Controlling gut flora can reduce mortality in critically ill patients on life support
Preventing severe lung infections in mechanically ventilated intensive care patients by applying topical antibiotics to the upper digestive tract results in a clinically meaningful improvement in survival, new research shows.
The results are being presented during the ‘Hot Topics’ session of the European Society of Intensive Care Medicine annual congress in Paris and simultaneously published in the Journal of the American Medical Association (JAMA).
Professor John Myburgh AO, lead author and Director of the Critical Care Division at The George Institute for Global Health, said that ventilator-associated pneumonia is a major cause of death and disability in critically ill patients being mechanically ventilated in intensive care units.
“While the concept of ‘selective decontamination’ of the digestive tract, or ‘SDD’, has been around for decades, this is the first large-scale randomised clinical trial that used a high-quality commercially prepared product specifically designed to prevent ventilator-associated pneumonia in these patients,” he said.
“In nearly 3,000 patients treated with SDD, we saw a reduction in death of around two percent, equivalent to one death prevented for every 50 patients treated.”
SDD is an infection-control measure where non-absorbed antibiotics and antifungal agents are applied to the mouth and stomach, combined with a short course of intravenous antibiotics.
This inhibits the development of ventilator-associated pneumonia caused by harmful bacteria and overgrowth of fungi that normally live in the upper part of the gut but enter and infect the lungs once patients are placed on a ventilator.
While SDD may reduce infections and prevent deaths, it has not been widely adopted as the evidence was not considered strong enough and there are widely held concerns about the potential risk of causing antibiotic resistance.
To address this uncertainty, the Selective Decontamination of the Digestive tract in the Intensive Care Unit (SuDDICU) trial was designed to determine whether adding SDD to the usual care of ICU patients would reduce all-cause hospital mortality compared to usual care alone.
The SuDDICU trial recruited 5,982 mechanically ventilated adults from 19 ICUs in Australia between April 2018 and May 2021. Each ICU delivered either SDD with usual care or usual care alone for 12 months and then crossed over to the other option for a second 12-month period.
The study found that while SDD with standard care compared to standard care alone did not result in a statistically significant reduction in in-hospital mortality (27.0% vs 29.1% respectively), the range of values included a clinically important benefit.
“Moreover, we saw that SDD was also associated with a significant reduction in new hospital-acquired infections and there were no adverse events related to the administration of SDD itself,” said Professor Myburgh.
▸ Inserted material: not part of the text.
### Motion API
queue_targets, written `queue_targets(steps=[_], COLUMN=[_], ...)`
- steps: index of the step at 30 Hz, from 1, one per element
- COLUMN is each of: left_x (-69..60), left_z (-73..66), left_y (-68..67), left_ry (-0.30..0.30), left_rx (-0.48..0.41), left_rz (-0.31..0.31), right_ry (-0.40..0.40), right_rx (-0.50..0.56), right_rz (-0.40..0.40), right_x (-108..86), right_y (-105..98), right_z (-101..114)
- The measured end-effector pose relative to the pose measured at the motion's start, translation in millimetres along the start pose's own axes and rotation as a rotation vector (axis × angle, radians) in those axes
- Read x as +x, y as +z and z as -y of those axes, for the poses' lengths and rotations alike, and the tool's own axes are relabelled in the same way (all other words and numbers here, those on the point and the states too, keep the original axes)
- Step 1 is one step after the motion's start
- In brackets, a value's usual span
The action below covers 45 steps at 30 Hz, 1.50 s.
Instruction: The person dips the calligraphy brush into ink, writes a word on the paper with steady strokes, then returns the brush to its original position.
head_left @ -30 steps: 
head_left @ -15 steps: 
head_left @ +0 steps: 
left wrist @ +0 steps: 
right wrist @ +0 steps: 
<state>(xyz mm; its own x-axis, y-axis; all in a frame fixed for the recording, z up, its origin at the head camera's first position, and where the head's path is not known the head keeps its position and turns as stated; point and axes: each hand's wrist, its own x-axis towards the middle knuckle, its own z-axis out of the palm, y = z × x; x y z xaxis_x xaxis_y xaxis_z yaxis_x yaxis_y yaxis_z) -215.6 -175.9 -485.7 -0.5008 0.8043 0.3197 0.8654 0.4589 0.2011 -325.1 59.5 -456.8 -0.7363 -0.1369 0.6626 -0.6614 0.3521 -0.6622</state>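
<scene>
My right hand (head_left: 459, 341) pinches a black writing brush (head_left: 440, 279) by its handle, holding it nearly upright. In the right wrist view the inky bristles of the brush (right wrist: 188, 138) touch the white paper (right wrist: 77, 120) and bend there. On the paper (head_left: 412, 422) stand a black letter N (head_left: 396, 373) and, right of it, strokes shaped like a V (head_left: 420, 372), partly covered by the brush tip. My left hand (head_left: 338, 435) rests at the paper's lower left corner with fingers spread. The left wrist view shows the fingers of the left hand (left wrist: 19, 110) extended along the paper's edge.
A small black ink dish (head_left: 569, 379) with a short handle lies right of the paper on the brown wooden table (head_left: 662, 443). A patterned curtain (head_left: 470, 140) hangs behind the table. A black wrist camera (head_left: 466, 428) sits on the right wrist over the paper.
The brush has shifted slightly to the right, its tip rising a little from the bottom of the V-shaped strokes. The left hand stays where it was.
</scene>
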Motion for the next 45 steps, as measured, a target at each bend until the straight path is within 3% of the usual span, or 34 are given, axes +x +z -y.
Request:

George Institute investigators combined the results with those of other major randomised clinical trials of SDD conducted over the last 20 years in a systematic review and meta-analysis, also being published in JAMA and presented at the conference by senior author, Associate Professor Anthony Delaney.
“This review provides a high degree of certainty for clinicians to administer SDD to critically ill, mechanically ventilated patients in their ICUs to reduce the incidence of ventilator-associated pneumonia and the potential increased risk of death,” A/Prof Delaney said.
Professor Myburgh added that SDD alongside other important strategies reinforces the importance of effective and safe preventive medicine in this vulnerable patient population.
“We now plan to extend our trial to low and middle-income countries where mortality rates and the incidence of infections with antimicrobial resistant organisms are higher,” he said.